## PROBLEM REQUIREMENTS
I would like the number of lines in the data that contain the word "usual". Please give that number alone.

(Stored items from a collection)
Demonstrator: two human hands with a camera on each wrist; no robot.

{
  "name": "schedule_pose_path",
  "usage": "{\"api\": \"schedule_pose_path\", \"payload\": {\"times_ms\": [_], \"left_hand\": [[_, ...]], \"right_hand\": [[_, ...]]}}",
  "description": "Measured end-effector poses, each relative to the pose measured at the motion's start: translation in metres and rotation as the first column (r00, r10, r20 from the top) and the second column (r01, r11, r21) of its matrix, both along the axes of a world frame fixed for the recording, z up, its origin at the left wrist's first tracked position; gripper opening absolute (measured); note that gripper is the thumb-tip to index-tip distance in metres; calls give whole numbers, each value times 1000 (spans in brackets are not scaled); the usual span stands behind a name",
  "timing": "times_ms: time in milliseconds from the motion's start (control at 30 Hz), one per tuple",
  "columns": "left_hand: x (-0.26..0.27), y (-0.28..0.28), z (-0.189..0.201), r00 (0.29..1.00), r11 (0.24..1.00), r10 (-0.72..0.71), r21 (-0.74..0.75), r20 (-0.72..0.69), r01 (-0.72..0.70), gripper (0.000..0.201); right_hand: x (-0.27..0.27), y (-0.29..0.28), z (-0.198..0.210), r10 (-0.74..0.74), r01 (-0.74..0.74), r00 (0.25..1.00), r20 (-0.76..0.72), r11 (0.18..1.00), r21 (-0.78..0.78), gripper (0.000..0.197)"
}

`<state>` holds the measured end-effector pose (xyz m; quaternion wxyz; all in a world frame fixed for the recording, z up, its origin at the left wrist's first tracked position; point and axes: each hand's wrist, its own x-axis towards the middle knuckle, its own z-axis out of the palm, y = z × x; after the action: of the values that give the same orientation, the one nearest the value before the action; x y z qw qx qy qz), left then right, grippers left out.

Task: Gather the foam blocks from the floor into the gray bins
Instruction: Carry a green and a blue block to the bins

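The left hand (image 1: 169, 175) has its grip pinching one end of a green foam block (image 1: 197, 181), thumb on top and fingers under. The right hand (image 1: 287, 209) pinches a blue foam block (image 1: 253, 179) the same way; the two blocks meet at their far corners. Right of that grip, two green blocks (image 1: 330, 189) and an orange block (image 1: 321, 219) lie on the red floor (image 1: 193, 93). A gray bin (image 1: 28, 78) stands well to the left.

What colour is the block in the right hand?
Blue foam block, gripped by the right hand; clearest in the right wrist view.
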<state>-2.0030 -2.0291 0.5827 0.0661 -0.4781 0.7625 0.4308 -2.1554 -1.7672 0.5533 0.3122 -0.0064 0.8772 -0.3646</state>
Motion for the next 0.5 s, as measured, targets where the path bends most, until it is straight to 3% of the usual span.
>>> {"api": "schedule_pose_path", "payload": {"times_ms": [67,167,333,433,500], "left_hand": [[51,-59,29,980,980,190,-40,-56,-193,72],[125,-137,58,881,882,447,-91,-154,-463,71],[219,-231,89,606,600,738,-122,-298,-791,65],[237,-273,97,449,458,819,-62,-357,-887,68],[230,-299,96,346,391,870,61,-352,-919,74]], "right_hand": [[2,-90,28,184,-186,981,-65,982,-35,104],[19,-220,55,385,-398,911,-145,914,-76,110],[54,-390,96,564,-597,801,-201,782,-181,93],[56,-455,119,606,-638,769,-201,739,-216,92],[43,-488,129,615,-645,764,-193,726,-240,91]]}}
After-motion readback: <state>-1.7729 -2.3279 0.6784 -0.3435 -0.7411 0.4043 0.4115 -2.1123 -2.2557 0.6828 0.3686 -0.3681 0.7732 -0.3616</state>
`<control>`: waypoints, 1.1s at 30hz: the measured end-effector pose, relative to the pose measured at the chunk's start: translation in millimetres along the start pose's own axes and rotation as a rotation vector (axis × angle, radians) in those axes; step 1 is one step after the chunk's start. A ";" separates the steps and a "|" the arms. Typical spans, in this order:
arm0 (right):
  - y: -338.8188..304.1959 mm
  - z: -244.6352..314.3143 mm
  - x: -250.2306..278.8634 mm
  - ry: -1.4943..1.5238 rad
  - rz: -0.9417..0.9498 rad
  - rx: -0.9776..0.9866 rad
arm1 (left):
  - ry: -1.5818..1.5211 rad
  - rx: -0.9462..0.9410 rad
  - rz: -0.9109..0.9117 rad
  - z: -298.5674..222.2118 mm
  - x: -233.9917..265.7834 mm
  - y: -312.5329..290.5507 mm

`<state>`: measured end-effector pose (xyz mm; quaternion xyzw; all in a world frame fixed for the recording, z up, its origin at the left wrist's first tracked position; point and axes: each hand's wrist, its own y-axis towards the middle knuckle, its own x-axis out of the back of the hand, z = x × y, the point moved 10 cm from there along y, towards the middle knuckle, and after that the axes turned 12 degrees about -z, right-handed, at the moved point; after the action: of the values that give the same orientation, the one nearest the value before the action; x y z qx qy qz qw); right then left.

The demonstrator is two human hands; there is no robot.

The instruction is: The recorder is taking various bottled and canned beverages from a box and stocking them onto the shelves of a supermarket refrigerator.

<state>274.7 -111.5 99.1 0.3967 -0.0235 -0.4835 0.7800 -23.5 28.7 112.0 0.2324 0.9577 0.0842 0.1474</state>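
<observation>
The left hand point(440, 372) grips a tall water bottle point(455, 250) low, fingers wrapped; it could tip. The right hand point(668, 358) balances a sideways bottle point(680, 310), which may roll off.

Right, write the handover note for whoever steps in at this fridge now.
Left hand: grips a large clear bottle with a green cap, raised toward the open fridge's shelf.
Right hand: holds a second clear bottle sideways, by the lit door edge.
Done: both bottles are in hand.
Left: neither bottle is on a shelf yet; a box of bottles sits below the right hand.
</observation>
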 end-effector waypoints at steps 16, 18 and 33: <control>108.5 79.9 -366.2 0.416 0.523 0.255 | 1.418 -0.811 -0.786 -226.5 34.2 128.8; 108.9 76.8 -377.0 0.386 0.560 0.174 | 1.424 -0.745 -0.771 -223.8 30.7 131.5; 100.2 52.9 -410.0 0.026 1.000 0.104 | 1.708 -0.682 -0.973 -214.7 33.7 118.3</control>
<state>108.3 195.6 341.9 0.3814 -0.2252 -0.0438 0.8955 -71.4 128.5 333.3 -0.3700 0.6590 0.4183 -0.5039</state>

## WRITTEN RESPONSE
2